MASSIMO LODI - 13/02/2026

Si dibatte sul federalismo pragmatico. Formula lanciata da Draghi in Europa, cioè: creiamo una rete tra le diverse nazioni senza che alcuna si snaturi e invece con surplus d’armonia fra tutte. Armonia cosa significa? Trovar l’intesa su materie cruciali, tipo: economia difesa trasporti ambiente, e accompagnarla con adeguate risorse. Diventerebbe, l’Europa, un gigante effettivo, da potenziale qual è.

Sembra una gran novità, ma è il ritorno al passato. Proprio noi, con italiani illustri primo dei quali Spinelli, abbiamo pigiato sul tasto d’una simile unione. Efficace, pratica, operativa. Ora si riprende il concetto, nuovizzandolo. Benissimo. Resteranno solo chiacchiere? Malissimo. Di federalismo pragmatico c’è bisogno, e il rimpianto per non averlo istituito gronda lacrime di coccodrillo. Purtroppo è la conseguenza d’una penuria over-decennale di statisti e un’idem-abbondanza di populisti, ciascuno nella sua epoca, con le sue furbizie, i suoi tornaconti.

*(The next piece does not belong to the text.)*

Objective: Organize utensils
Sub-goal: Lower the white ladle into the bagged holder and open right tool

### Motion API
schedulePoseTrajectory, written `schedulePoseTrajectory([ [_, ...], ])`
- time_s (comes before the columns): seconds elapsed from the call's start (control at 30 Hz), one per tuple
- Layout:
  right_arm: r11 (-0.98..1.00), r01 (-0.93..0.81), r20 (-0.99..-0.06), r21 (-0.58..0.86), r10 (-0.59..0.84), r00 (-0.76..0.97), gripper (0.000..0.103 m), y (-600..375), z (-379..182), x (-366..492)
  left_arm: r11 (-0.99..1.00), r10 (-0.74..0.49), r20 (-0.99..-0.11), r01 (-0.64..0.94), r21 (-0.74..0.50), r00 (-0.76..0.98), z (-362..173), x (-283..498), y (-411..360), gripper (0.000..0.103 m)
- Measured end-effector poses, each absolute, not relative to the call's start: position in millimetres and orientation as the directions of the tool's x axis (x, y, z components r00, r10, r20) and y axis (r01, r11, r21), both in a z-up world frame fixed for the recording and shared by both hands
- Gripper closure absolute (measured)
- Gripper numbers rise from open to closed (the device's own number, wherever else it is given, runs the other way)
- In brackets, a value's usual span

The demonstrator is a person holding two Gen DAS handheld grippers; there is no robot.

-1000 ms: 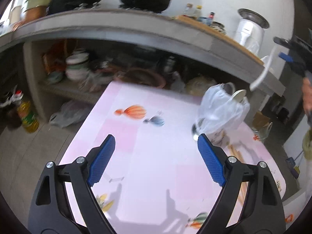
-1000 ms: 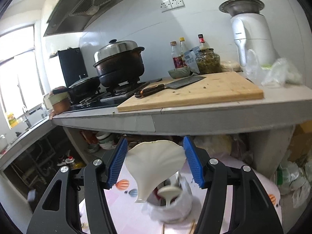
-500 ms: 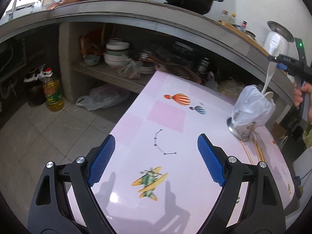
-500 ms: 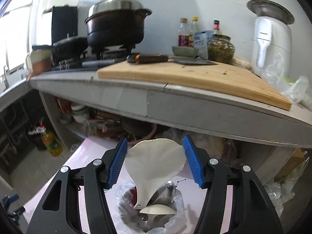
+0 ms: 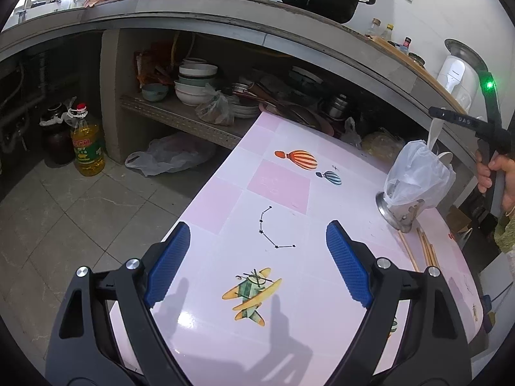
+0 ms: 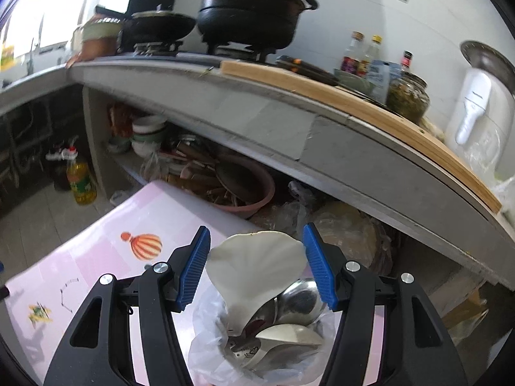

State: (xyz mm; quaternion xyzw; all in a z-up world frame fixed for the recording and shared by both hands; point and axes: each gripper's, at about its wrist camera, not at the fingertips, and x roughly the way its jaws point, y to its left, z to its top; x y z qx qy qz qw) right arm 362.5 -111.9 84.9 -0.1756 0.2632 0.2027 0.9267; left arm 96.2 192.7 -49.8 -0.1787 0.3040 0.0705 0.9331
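Observation:
My right gripper (image 6: 256, 265) is shut on a white spoon (image 6: 254, 268) and holds it over the metal utensil cup (image 6: 254, 353), which is lined with a plastic bag. The spoon's lower end reaches into the cup among other spoons (image 6: 299, 299). In the left wrist view the cup (image 5: 402, 209) stands at the table's right side, with the right gripper (image 5: 445, 119) and white spoon (image 5: 433, 133) above it. My left gripper (image 5: 254, 263) is open and empty above the pink table (image 5: 280, 189). Chopsticks (image 5: 418, 251) lie beside the cup.
A concrete counter (image 5: 225, 22) with pots overhangs the table's far end. A shelf of bowls (image 5: 193, 83) sits under it. An oil bottle (image 5: 87, 143) and a plastic bag (image 5: 167, 157) are on the tiled floor to the left.
My right gripper has lowered the white spoon toward and into the cup. My left gripper has pulled back and away from the cup, staying open.

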Motion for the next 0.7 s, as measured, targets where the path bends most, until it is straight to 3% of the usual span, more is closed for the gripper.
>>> schedulePoseTrajectory([
  [0.4,0.797,-0.511,-0.573,-0.322,0.266,0.775,0.044,-100,67,356,0.926,0.014,-0.591,-0.233,-0.297,0.807,-51,95,191,0.021],
  [0.7,0.801,-0.534,-0.596,-0.271,0.297,0.746,0.044,-106,73,357,0.927,0.007,-0.591,-0.226,-0.298,0.806,-52,95,188,0.021],
])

A proposito di rimpianti. Qui, in Italia, il maggiore circola tra gli elettori (o ex elettori) leghisti. E in chiave nazionale prima che internazionale. Il federalismo gli fu promesso all’epoca di Bossi, poi -nonostante il continuo repêchage dell’intento- è venuto l’amaro ciao ciao. Peccato. Bossi, al federalismo, ci credeva davvero. Come Leoni, Speroni, Maroni eccetera. Pionieri che lavorarono alla miniera pian piano finita nell’abbandono. Poteva riservarci oro sociale, nel senso d’un forte beneficio collettivo. Macché. Filone abbandonato tra imbarazzi, silenzi, rimandi al futuro. Infine resuscitato sotto le sembianze d’una autonomia differenziata di ben diverso conio rispetto al principio originario, e comunque arenatasi nel riformismo un tanto a slogan. Tipico del governo Meloni, cui è più caro il premierato -pur se ormai, e forse per sempre, in garage- rispetto alla virtuosa distribuzione di potere territoriale.

Se ne dovrebbe rincrescere specialmente Salvini, che poteva influenzare su una tal questione l’esecutivo di cui fa parte e -prendendo spunto dalle esigenze dell’area settentrionale/produttiva/trainante del Paese- ottenere la modifica di sistema finalizzata a modernizzare il vecchiume statuale cui tributiamo obbligata servitù. La Lega che in ciò fosse risultata propulsiva, se ne sarebbe intestata il merito storico, prodromo del diritto politico a guidare l’export a Strasburgo e Bruxelles dell’apprezzabile visione d’un virtuoso insieme centro-periferico. Purtroppo è andata diversamente, anteponendo al federalismo pragmatico il personalismo scenografico: uno scambio di binario utile, al momento, solo al treno di Vannacci. Treno? Trenino. Però dagli sbuffi insidiosi.